The moratorium is likely to rattle banks that rely on CRB reports to prompt borrowers to repay loans.

Uhuru also directed that MSMEs defaulting on loans below Sh5 million will not have the history factored in their credit reports—a move that will leave banks flying in the dark.

The latest lending survey by Central Bank of Kenya (CBK) shows there were 915,115 active MSME loan accounts in the banking industry as of December last year, with a total value of Sh638.3 billion.

About a fifth or 204,802 MSME accounts valued at Sh98.7 billion were classified as non-performing—an equivalent of 22 per cent of total loan defaults in the banking industry.
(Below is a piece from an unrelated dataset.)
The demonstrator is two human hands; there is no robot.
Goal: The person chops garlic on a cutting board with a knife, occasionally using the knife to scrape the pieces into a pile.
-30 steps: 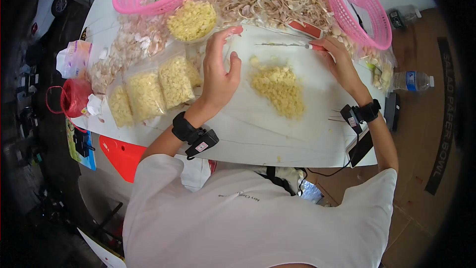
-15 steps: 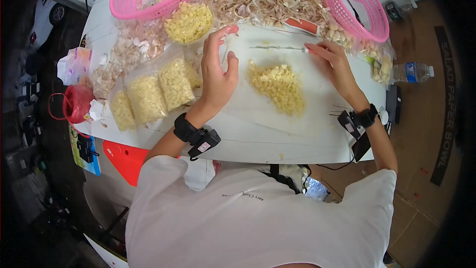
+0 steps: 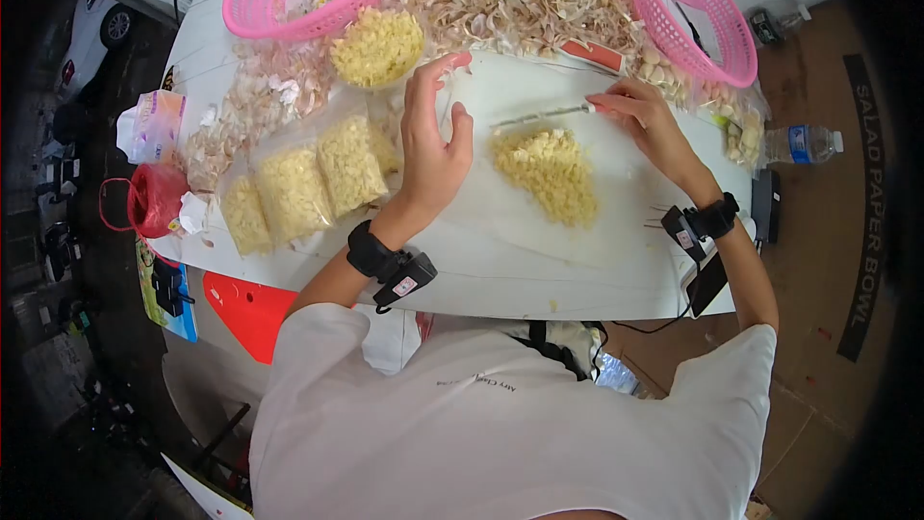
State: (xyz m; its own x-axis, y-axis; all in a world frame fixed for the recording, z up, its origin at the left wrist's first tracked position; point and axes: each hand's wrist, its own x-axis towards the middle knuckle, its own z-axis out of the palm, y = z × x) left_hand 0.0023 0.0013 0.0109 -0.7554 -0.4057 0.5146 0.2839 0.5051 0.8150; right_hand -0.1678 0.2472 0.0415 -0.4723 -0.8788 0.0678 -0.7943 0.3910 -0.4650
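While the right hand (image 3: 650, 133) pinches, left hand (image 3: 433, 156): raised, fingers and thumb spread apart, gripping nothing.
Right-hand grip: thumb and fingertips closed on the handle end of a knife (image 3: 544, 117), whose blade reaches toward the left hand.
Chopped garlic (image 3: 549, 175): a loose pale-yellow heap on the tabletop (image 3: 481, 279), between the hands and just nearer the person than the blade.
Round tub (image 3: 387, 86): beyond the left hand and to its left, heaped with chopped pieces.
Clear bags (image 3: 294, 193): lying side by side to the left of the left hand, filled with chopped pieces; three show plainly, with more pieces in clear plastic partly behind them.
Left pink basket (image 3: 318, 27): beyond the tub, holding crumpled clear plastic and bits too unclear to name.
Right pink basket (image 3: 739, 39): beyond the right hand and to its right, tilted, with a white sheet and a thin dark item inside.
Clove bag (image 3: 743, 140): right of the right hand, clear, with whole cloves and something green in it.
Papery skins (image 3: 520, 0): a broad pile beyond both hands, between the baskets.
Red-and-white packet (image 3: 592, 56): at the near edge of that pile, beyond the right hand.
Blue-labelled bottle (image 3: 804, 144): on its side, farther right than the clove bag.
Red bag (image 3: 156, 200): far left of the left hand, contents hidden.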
Banks rely on CRB reports to decide the amount to lend and the interest rate to charge borrowers.

They are, therefore, likely to cut lending to MSMEs—generally viewed as riskier borrowers—as was the case last year when the State offered a listing freeze on defaults of up to Sh1,000.
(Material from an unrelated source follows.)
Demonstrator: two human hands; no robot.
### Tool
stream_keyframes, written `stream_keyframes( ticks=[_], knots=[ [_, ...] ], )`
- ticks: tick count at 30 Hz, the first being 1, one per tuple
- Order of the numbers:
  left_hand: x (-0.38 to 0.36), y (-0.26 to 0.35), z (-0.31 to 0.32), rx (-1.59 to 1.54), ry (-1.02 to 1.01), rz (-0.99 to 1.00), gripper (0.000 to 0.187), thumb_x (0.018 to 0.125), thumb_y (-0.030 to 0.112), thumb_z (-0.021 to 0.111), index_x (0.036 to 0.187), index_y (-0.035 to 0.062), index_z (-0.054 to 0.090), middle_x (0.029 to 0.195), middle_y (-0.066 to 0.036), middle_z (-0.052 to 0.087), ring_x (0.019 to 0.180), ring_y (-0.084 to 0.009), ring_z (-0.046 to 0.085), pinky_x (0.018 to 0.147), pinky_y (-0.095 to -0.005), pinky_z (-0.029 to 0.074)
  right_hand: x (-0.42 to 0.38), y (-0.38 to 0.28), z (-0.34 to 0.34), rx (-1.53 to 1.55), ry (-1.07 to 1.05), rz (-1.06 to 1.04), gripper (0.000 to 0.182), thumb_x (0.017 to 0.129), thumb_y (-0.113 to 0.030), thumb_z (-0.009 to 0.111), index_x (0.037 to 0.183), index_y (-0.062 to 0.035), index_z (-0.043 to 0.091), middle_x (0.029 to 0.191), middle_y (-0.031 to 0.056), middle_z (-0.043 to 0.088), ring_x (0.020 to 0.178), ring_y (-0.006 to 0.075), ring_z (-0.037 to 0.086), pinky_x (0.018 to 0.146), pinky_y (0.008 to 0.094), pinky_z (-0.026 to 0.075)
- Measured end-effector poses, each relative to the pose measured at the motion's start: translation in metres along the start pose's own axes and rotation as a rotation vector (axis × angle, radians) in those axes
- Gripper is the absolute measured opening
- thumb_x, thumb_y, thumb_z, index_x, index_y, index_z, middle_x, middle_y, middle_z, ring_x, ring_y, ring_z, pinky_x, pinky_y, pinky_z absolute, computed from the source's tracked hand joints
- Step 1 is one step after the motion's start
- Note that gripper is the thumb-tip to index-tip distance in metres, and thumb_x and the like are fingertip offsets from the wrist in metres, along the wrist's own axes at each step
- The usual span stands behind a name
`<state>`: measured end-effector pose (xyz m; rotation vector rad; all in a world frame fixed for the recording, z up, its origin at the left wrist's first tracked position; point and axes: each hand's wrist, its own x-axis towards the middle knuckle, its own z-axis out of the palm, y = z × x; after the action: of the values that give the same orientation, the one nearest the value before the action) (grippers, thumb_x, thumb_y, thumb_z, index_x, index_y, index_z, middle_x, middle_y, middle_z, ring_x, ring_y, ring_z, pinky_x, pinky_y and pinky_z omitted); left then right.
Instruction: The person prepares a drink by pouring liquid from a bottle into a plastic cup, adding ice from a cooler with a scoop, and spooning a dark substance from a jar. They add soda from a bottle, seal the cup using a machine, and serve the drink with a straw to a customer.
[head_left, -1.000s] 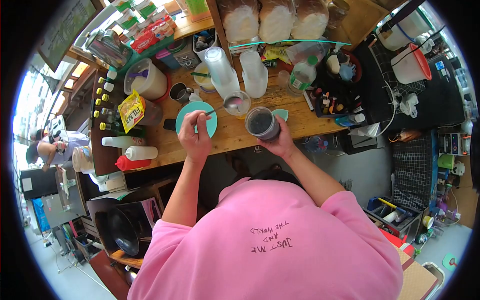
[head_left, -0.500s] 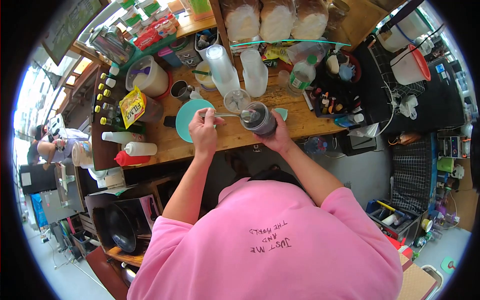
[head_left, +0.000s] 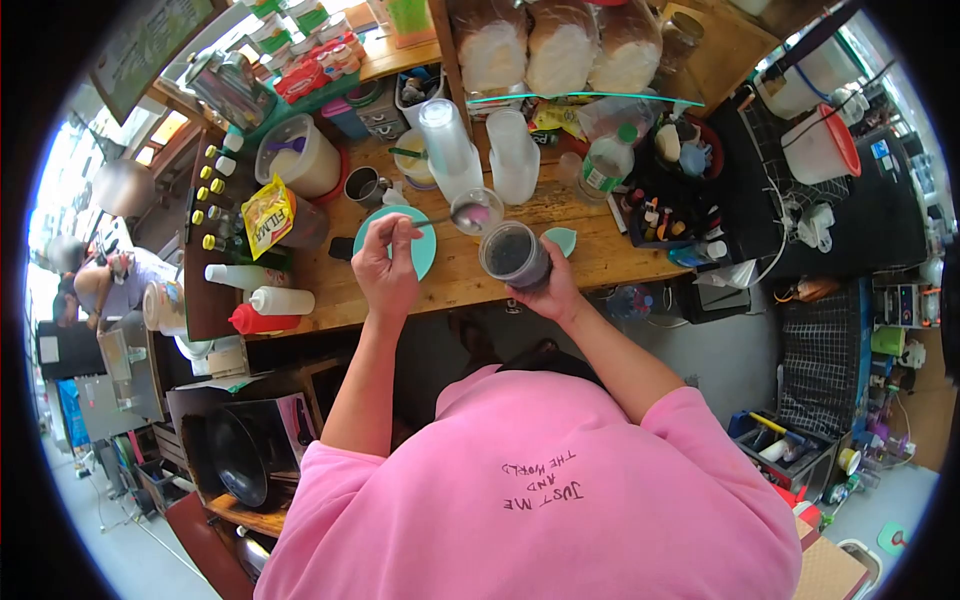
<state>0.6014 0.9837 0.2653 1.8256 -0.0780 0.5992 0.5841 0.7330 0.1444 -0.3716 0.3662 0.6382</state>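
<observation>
My left hand [head_left: 388, 268] pinches the handle of a metal spoon [head_left: 468, 214]. The spoon's bowl is over the mouth of a clear plastic cup [head_left: 482, 196] on the counter, and a pinkish tint shows in it. My right hand [head_left: 552, 292] is wrapped round a clear jar [head_left: 513, 254] with dark contents, its open top tilted toward me. Partly behind my left hand lies a round turquoise plate or lid [head_left: 422, 250]. A small pale green dish-like piece [head_left: 562, 238] rests right of the jar.
Stacked plastic cups [head_left: 447, 145] stand at the back of the wooden counter [head_left: 450, 287], beside a green-capped bottle [head_left: 607, 165]. A yellow pouch [head_left: 268, 218], a white bucket [head_left: 300, 160] and squeeze bottles [head_left: 283, 300] line the left. Another person [head_left: 105, 280] is far left.
The spoon has left the jar's mouth and moved up and left over the clear cup. My left hand has shifted left, while my right hand still holds the jar.
</observation>
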Motion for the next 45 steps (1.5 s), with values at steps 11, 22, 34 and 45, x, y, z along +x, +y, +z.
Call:
stream_keyframes(
  ticks=[11, 22, 34, 45],
  knots=[
    [0.010, 0.004, -0.050, -0.248, -0.411, -0.802, 0.060, 0.092, 0.041, 0.074, 0.141, 0.0075, 0.061, 0.124, -0.007, 0.068, 0.095, -0.0182, 0.069, 0.078, -0.0347, 0.058, 0.052, 0.051, 0.107, -0.004, -0.209, 0.204, 0.060, 0.096, -0.065, 0.053, 0.136, -0.0202, 0.061, 0.127, 0.0065, 0.068, 0.111, 0.0262, 0.069, 0.081, 0.0485, 0.062],
    [0.181, -0.106, -0.104, -0.604, -0.165, -0.921, 0.057, 0.085, 0.021, 0.046, 0.137, 0.0002, 0.055, 0.126, -0.021, 0.065, 0.113, -0.0377, 0.067, 0.089, -0.0587, 0.058, 0.212, 0.061, 0.247, -0.217, 0.190, 0.145, 0.088, 0.099, -0.077, 0.032, 0.156, -0.0105, 0.040, 0.166, 0.0194, 0.029, 0.155, 0.0384, 0.023, 0.119, 0.0699, 0.022],
    [0.253, -0.264, -0.037, -0.247, 0.143, -0.961, 0.038, 0.085, 0.027, 0.057, 0.114, 0.0030, 0.063, 0.103, -0.019, 0.071, 0.081, -0.0366, 0.072, 0.061, -0.0560, 0.060, 0.038, 0.049, 0.136, -0.512, -0.194, 0.314, 0.048, 0.104, -0.041, 0.055, 0.136, -0.0051, 0.062, 0.132, 0.0080, 0.066, 0.120, 0.0229, 0.062, 0.108, 0.0428, 0.048],
    [0.272, -0.381, -0.067, 0.452, -0.545, -0.547, 0.055, 0.079, 0.008, 0.073, 0.133, 0.0091, 0.062, 0.132, -0.013, 0.065, 0.118, -0.0290, 0.064, 0.094, -0.0484, 0.055, -0.183, 0.064, -0.006, 0.073, 0.322, -0.306, 0.047, 0.104, -0.037, 0.054, 0.130, 0.0000, 0.064, 0.128, 0.0131, 0.069, 0.120, 0.0293, 0.064, 0.106, 0.0488, 0.050]
  ],
)
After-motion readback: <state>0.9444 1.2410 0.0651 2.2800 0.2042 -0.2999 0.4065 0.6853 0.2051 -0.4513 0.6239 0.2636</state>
Without listing, banks said, there was little motivation for customers to pay, leading to increased defaults that forced them to cut new lending.
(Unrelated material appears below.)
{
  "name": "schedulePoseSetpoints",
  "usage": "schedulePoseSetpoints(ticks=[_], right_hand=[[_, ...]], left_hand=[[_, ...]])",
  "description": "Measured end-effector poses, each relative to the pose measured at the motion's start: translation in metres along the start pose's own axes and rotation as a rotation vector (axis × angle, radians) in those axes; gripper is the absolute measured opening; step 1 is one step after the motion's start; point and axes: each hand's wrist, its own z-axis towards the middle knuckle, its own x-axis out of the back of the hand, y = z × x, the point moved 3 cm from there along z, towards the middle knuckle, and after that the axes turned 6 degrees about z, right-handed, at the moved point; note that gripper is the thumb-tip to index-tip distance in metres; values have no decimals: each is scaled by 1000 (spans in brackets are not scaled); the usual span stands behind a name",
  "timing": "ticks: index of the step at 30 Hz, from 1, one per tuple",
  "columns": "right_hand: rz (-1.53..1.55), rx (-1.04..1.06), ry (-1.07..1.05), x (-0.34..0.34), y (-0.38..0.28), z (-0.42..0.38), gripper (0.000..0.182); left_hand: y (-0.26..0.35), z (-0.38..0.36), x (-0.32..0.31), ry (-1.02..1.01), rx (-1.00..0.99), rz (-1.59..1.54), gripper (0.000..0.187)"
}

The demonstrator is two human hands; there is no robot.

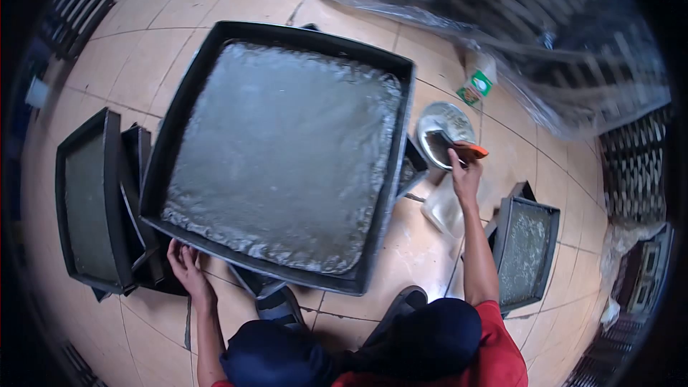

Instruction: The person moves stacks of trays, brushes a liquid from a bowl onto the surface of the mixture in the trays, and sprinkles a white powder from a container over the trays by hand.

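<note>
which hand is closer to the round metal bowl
Right. The right hand holds an orange-handled brush over the bowl, just below its rim. The left hand is far off, at the big tray's near-left edge.

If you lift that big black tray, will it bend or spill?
The big black tray looks rigid, so it probably won't bend. Its grey coating looks thin and smeared, so spilling seems unlikely. Its width probably makes the left hand alone awkward.
</note>
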Motion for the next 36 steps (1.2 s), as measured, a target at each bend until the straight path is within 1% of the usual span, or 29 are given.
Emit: schedulePoseSetpoints(ticks=[1,2,3,4,5,6,7,8,10,11,12,13,15,17,19,20,21,22,23,24,25,27,29,30,31,33,34,35,36], right_hand=[[-63,13,-30,0,0,4,24],[-100,9,25,1,2,8,24],[-138,2,86,-2,2,8,25],[-101,0,207,-6,-4,9,24],[-145,51,276,-7,4,15,26],[-227,-3,244,-7,11,21,26],[-316,-61,216,-2,24,26,26],[-393,-59,347,5,35,28,25],[62,-217,500,26,22,36,29],[291,-307,565,34,12,31,31],[461,-333,633,43,-1,28,30],[531,-342,635,48,-27,22,30],[658,-302,579,43,-87,14,31],[696,-245,430,7,-163,9,35],[589,-157,169,-53,-234,7,39],[537,-96,42,-92,-269,0,39],[494,-101,-105,-129,-301,-11,35],[380,-32,-226,-163,-314,-17,32],[390,48,-376,-197,-329,-26,28],[367,104,-435,-226,-327,-36,27],[413,99,-484,-248,-322,-44,27],[260,170,-456,-253,-298,-36,27],[80,137,-263,-212,-275,-1,27],[-34,198,-154,-185,-256,19,25],[-148,261,-50,-168,-244,33,22],[-155,319,-132,-183,-287,5,17],[-222,553,-335,-209,-313,-19,16],[-103,655,-543,-237,-337,-52,21],[-25,743,-792,-260,-358,-85,21]], left_hand=[[9,-2,-10,31,-23,4,36],[24,-5,-19,51,-48,5,35],[31,-5,-22,50,-68,2,35],[36,-3,-22,45,-110,26,36],[38,-2,-22,39,-145,48,37],[41,-1,-26,45,-173,-10,35],[41,-1,-23,26,-173,2,35],[41,0,-23,6,-174,7,35],[44,1,-21,-38,-221,-4,34],[39,-3,-14,-51,-201,14,34],[35,-6,-6,-67,-190,31,34],[33,-7,-1,-85,-186,45,33],[35,-15,6,-56,-200,60,31],[34,-18,14,-55,-199,74,30],[39,-18,16,-54,-225,52,27],[38,-16,15,-61,-248,17,27],[38,-15,13,-66,-270,-15,26],[40,-13,10,-87,-274,-43,25],[47,-12,4,-105,-286,-52,24],[49,-10,2,-145,-334,-33,24],[50,-8,-1,-184,-380,-18,24],[49,-6,8,-181,-397,-4,24],[40,-13,29,-145,-364,17,25],[43,-18,44,-85,-351,72,25],[26,-24,62,-37,-272,42,24],[20,-37,80,60,-185,101,23],[17,-41,80,57,-165,130,23],[16,-44,72,48,-145,102,23],[22,-47,61,-2,-147,100,23]])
Credit to MSMEs generated Sh70.8 billion for banks last year, representing 12.2 per cent of the total income generated from lending.

MSMEs took an average of 30 months to repay loans in December 2020, with the average interest rate ranging from 10 per cent to 21 per cent.

CBK data showed commercial banks and microfinance banks were charging MSMEs on average 12 and 15.6 per cent respectively.

Uhuru, however, did not announce any loan repayment moratorium, instead urging banks to accommodate customers who seek to restructure their banking facilities.

The absence of a repayment holiday means MSMEs defaulting on loans have not been shielded from banks’ recovery measures such as property seizures and auctions.

But the Head of State sweetened the stimulus package to MSMEs by lifting the nationwide curfew to boost economic activities, and ordered relaxed checks on cash transactions.

Cash transactions above Sh1 million are usually accompanied by checks including reporting the source and destination to curb money laundering and terrorism financing.

Uhuru said the rule has disadvantaged MSMEs because about 80 per cent of their transactions are in cash. He ordered that the limit be increased.

“I hereby order the National Treasury, after consultations with other stakeholders, to immediately cause the upward revision of the cash transactions reporting threshold from the current mark of Sh1 million,” he said.

The move will save MSMEs from the onerous checks, even though banks will still retain their reporting obligations to the Financial Reporting Centre.

In 2019, about 768,000 new jobs of the 846,000 created were in MSMEs, pointing to their importance in the economy.